• What is being asked:
Which of the lines in the data below contain the string "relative"? Copy each of them.

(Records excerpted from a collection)
▼
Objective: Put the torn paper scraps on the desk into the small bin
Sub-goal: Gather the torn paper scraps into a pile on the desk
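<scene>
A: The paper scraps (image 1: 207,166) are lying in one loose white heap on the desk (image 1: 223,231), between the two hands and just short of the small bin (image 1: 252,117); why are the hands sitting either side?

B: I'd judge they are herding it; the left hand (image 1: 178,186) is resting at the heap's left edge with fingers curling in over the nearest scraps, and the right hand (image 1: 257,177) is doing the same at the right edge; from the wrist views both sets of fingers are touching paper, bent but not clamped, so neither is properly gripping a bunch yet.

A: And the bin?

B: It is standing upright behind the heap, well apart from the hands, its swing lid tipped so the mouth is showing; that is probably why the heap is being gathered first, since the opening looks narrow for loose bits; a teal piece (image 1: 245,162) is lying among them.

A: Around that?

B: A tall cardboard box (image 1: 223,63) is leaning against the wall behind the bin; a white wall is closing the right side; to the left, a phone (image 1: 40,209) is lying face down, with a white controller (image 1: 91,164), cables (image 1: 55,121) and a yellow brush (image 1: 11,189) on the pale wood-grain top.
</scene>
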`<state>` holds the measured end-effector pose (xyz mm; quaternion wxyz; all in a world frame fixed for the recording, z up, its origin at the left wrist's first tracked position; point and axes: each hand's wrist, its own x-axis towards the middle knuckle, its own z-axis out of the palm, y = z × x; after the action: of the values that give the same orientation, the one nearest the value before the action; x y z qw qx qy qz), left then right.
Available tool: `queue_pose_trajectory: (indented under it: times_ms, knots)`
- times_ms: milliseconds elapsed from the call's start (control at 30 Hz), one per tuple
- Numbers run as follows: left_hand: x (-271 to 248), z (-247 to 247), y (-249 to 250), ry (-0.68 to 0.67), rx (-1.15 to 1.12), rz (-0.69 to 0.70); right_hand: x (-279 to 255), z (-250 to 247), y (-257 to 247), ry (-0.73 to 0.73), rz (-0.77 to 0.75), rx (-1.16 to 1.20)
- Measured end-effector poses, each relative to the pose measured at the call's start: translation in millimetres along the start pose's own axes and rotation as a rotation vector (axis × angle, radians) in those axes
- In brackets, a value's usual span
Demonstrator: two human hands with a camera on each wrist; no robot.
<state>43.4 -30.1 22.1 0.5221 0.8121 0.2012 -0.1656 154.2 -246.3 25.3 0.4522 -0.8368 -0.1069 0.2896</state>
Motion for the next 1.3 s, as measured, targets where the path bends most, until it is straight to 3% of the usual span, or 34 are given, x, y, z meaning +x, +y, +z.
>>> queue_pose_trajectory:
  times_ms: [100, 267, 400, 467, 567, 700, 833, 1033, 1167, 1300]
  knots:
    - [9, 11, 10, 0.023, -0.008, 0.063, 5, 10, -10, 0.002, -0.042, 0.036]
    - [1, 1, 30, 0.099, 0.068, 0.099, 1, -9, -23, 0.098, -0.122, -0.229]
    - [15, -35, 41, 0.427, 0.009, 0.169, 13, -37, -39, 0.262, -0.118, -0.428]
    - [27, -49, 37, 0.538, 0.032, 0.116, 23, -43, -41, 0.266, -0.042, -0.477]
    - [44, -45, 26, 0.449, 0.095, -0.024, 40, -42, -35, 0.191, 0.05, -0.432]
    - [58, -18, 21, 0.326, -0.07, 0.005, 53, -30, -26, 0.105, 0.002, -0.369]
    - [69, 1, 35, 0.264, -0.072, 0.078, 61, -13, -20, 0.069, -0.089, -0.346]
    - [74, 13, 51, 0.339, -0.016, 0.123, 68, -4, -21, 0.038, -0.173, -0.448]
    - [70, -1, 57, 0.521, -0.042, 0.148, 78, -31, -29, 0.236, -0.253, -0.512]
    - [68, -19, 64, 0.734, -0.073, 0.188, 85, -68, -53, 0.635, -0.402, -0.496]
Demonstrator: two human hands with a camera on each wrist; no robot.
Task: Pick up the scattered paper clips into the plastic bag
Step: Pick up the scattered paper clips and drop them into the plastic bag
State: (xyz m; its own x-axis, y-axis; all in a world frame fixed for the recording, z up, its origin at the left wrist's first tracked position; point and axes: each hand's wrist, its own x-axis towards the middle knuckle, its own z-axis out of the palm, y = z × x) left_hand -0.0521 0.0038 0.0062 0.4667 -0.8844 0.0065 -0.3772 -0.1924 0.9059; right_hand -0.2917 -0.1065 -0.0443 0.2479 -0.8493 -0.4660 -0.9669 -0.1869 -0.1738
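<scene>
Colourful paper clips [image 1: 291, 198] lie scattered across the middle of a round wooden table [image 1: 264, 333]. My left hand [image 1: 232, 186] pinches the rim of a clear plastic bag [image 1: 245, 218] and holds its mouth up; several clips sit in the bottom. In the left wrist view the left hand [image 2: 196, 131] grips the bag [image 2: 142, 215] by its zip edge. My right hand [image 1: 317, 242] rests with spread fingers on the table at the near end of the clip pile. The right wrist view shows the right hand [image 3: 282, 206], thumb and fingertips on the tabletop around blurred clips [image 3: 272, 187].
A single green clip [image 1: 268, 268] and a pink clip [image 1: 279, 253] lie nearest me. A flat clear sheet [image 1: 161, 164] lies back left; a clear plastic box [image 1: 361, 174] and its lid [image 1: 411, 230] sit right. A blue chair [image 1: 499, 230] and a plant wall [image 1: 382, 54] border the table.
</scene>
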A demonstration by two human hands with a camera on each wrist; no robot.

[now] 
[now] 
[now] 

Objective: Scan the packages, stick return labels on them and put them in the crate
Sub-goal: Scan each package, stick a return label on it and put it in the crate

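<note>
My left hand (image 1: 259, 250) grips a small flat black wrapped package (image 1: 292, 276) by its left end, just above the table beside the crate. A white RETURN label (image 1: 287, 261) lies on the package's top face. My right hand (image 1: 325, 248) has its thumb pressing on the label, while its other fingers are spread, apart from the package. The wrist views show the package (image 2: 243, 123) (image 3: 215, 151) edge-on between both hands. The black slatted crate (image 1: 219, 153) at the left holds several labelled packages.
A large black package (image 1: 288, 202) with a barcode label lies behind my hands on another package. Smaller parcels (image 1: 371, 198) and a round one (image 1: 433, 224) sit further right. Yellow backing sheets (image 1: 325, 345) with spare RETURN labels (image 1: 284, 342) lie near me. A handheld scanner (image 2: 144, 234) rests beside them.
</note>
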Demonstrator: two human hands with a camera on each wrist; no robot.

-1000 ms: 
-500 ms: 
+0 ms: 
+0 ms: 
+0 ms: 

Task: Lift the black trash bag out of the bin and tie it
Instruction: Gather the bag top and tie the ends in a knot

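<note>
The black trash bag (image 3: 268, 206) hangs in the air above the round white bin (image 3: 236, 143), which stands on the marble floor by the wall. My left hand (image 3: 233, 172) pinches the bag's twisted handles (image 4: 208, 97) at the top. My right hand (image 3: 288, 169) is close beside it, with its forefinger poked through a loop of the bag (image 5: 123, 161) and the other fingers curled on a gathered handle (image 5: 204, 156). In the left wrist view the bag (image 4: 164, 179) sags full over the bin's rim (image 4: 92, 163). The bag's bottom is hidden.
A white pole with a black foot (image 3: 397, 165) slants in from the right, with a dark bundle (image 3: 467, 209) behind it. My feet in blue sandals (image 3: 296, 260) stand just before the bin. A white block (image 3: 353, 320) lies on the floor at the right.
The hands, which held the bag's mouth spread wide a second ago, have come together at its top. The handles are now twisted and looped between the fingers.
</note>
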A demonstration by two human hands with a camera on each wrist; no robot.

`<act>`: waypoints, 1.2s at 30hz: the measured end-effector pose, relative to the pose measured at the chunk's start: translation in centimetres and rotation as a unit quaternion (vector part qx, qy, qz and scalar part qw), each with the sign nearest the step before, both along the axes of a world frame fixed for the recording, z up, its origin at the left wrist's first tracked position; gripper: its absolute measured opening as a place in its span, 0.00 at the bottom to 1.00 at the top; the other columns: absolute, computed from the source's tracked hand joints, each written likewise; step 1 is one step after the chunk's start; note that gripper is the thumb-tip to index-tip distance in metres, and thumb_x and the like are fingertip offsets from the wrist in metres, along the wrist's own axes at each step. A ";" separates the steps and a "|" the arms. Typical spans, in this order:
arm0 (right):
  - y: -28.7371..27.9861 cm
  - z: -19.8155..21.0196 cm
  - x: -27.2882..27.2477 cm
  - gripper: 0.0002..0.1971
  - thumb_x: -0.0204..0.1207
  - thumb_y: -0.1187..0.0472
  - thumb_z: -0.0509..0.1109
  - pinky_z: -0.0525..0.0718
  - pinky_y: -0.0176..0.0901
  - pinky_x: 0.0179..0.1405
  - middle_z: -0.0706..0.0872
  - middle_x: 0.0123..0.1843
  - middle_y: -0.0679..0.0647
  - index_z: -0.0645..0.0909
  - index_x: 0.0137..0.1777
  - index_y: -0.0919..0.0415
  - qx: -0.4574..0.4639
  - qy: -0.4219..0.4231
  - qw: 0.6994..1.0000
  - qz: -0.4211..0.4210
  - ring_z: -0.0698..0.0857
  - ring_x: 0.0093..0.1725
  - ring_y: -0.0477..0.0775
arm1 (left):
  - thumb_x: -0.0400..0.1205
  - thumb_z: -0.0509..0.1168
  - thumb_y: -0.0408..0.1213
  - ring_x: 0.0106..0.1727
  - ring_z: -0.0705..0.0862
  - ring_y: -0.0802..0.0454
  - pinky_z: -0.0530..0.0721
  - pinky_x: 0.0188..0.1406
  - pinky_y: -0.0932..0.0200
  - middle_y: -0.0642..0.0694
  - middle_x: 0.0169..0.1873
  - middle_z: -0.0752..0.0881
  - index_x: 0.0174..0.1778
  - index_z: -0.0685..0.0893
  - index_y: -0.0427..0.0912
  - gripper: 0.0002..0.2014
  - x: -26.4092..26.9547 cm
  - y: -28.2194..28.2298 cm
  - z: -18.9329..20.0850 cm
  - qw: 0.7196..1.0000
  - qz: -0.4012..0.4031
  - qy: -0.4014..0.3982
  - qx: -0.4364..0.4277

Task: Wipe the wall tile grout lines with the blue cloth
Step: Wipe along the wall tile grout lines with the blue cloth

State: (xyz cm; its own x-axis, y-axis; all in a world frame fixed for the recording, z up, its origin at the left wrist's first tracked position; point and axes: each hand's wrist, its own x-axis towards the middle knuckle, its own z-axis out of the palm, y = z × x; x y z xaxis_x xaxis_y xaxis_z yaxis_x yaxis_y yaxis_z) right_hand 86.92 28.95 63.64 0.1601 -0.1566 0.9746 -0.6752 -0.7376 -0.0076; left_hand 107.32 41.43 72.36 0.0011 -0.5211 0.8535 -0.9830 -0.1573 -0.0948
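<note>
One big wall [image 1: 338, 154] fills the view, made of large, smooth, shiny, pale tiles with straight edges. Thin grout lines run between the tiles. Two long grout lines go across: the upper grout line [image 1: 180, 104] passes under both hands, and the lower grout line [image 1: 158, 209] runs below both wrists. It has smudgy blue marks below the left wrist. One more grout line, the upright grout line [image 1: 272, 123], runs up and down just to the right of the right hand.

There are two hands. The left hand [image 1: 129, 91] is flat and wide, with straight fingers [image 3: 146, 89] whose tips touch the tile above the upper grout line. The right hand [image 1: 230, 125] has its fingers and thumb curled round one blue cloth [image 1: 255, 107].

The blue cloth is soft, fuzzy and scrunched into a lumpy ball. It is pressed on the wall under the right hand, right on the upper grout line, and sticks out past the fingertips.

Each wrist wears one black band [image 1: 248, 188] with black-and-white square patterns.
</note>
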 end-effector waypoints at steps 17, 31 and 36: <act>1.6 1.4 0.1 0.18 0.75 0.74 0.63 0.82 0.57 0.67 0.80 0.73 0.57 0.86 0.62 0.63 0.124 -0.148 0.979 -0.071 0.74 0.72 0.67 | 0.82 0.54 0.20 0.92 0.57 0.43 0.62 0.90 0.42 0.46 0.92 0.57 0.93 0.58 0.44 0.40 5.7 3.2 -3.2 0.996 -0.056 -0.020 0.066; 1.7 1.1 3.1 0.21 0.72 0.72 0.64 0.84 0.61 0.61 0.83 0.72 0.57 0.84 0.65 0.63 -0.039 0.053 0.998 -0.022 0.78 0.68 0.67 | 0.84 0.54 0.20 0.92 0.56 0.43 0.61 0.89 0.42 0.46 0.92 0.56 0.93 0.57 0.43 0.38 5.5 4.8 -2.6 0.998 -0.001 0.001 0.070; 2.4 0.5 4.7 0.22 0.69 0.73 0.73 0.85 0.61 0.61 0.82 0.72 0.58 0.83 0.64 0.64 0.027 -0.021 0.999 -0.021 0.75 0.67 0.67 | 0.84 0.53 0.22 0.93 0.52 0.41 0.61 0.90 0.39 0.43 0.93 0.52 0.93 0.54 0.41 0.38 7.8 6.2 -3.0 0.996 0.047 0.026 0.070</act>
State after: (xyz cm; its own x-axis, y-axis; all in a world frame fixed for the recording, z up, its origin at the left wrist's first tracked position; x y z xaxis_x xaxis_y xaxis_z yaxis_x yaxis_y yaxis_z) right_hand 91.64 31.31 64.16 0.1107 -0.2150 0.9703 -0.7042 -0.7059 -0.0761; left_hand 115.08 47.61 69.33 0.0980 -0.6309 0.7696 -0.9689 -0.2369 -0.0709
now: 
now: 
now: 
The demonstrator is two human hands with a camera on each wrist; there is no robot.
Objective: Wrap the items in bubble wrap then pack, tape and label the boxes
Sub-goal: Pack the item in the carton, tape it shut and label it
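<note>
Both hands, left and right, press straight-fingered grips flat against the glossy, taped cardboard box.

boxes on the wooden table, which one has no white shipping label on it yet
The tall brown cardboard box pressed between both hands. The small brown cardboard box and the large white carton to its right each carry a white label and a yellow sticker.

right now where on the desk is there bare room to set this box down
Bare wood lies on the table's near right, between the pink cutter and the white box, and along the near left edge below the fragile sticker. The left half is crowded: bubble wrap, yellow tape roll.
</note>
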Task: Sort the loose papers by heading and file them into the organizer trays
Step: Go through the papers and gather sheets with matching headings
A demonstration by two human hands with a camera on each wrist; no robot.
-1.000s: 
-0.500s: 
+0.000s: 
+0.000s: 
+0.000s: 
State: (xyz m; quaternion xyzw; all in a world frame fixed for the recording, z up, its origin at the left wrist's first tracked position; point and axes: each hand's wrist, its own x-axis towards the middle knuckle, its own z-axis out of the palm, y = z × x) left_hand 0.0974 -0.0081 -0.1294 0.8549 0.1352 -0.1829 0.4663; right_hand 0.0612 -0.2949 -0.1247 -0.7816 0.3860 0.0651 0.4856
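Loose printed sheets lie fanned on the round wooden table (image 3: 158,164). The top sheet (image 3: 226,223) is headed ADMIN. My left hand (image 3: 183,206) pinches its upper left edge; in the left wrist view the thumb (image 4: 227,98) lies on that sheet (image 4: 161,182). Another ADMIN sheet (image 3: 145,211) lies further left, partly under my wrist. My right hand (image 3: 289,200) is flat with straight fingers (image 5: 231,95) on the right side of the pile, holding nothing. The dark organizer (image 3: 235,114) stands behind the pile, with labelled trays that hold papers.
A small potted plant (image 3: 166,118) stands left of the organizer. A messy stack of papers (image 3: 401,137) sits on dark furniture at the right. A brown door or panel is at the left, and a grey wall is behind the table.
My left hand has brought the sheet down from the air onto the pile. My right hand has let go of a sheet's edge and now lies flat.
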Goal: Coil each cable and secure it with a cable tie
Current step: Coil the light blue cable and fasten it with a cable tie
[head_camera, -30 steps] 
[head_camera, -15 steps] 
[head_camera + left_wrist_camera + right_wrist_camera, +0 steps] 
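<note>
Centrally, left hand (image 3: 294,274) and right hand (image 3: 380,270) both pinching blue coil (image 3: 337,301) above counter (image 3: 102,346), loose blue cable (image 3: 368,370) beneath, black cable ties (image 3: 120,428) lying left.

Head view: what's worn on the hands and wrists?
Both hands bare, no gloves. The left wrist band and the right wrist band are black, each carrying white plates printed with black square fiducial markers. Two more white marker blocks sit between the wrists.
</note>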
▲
• Solution below:
- Measured end-effector poses, each relative to the pose measured at the call's start: translation in millimetres along the start pose's own axes and rotation as a rotation vector (axis × angle, radians) in those axes
`<act>`: waypoints, 1.2s at 30hz: the measured end-effector pose, relative to the pose measured at the chunk's start: translation in centimetres and rotation as a unit quaternion (vector part qx, qy, qz and scalar part qw), each with the sign nearest the step before, both along the axes of a world frame fixed for the recording, z up, its origin at the left wrist's first tracked position; gripper: its absolute measured opening as a place in its span, 0.00 at the bottom to 1.00 at the top; the other columns: absolute, computed from the source's tracked hand joints, each written likewise; step 1 is one step after the chunk's start; note that gripper is the thumb-tip to index-tip distance in metres, and thumb_x and the like are fingertip offsets from the wrist in metres, along the wrist's own axes at each step. A ";" separates the steps and a "|" the arms. Typical spans, in this order:

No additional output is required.